FI : Selon vous, sur quels aspects moins visibles que ceux cités précédemment, le CHM devrait-il mettre l’accent à court, moyen et long terme ?

C. B. : Il faut que tout le monde se mette en ordre de bataille pour faire en sorte que le CHM développe son offre de soins. On va lancer un appel d’offre pour un programmiste et un assistant à maîtrise d’ouvrage pour que tous les moyens alloués à Mayotte ne repartent pas un jour vers la métropole ou l’Europe. Il faut agir très rapidement dans tous les domaines ! On a que 17 lits en réanimation… Ce n’est pas suffisant, on l’a très bien constaté durant la crise Covid.

FI : Justement, quel bilan aussi bien positif que négatif tirez-vous de cette crise sanitaire ?

C. B. : Le point à améliorer est le temps de latence entre le moment où l’on déclenche l’alerte et celui où l’aide arrive. Il faut compter une quinzaine de jours… C’est quand même critique car les équipes en ont beaucoup souffert. L’approvisionnement est délicat, notamment lors de l’envoi de matériel biomédical. Heureusement, on n’a pas de nouveau bloqué les liaisons aériennes avec Paris lors de la seconde vague en 2021.

Mais le point positif est qu’on a reçu une aide sans précédent. On a accueilli l’équipe de réanimation militaire par deux fois et on a pu compter sur le soutien de la réserve sanitaire. On a eu des renforts en nombre, ce n’est pas négligeable. Cela démontre à quel point on a été entendu au niveau national et ce, grâce au travail mené de concert avec notre tutelle.

FI : En termes de renforts durant la crise Covid, le CHM a pu bénéficier d’un hélicoptère et d’un avion privé pour effectuer les évacuations sanitaires. Où en est le projet de garder de manière pérenne ces deux moyens de transport ? Et quelles seront les travaux à réaliser sur l’île, comme les hélistations ?

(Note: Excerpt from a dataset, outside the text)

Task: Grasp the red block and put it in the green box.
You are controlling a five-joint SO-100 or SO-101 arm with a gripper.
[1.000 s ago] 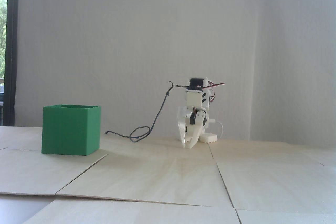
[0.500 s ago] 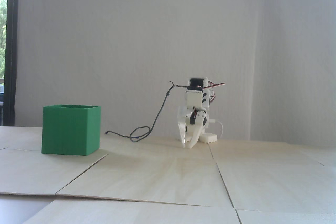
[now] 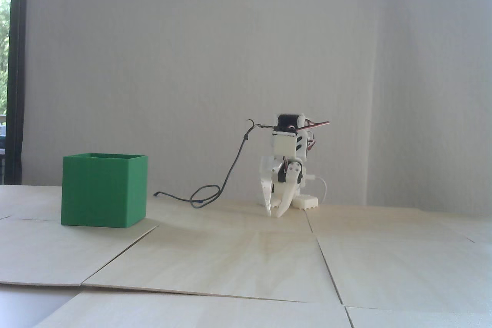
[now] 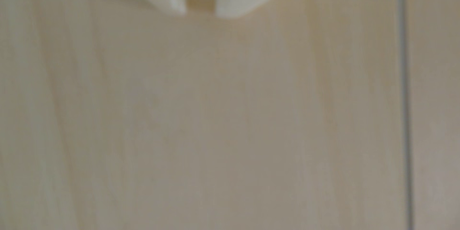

C. B. : On a reçu les réponses à l’offre de marché pour l’avion sanitaire. On est en train de les étudier avec les équipes des Evasan, on pense avoir un résultat dans les prochains jours. Il s’agira d’un contrat sur plusieurs années car cela demande un engagement et un investissement lourd pour l’entreprise qui sera retenue.

Pour l’hélicoptère, on a acté un marché intermédiaire de 18 mois avec un pilote et un assistant, dans l’attente du marché définitif pour un hélismur dédié à Mayotte. Mon collègue de la direction des plans et des travaux a pris contact avec les maires des communes pour identifier les zones de pose et pouvoir les sécuriser et les éclairer si l’on décide de procéder à des vols de nuit par la suite.

FI : Ce dernier point est à prendre légitimement en compte, puisque plusieurs incidents frappent régulièrement les ambulanciers lors des transferts aux quatre coins de l’île. Quelles réponses leur avez-vous apportées pour les rassurer ?

C. B. : On peut comprendre que le personnel ait des craintes légitimes à circuler à partir d’une certaine heure le soir. En réponse, on a renforcé les ambulances, de la même façon que les véhicules des forces de l’ordre, avec des vitres latérales sur lesquelles sont appliquées des feuilles de polycarbonate. Après, les gendarmes et les policiers ne peuvent pas être systématiquement présents lors de chaque transfert. Donc un protocole est mis en place pour engager en toute sécurité les effectifs sur le trajet. On leur demande aussi de passer par la route intérieure car la route vers Dzoumogné depuis le littoral est plus problématique à partir de Koungou et de se faire discret en n’activant pas le gyrophare et la sirène lorsque cela n’est pas nécessaire.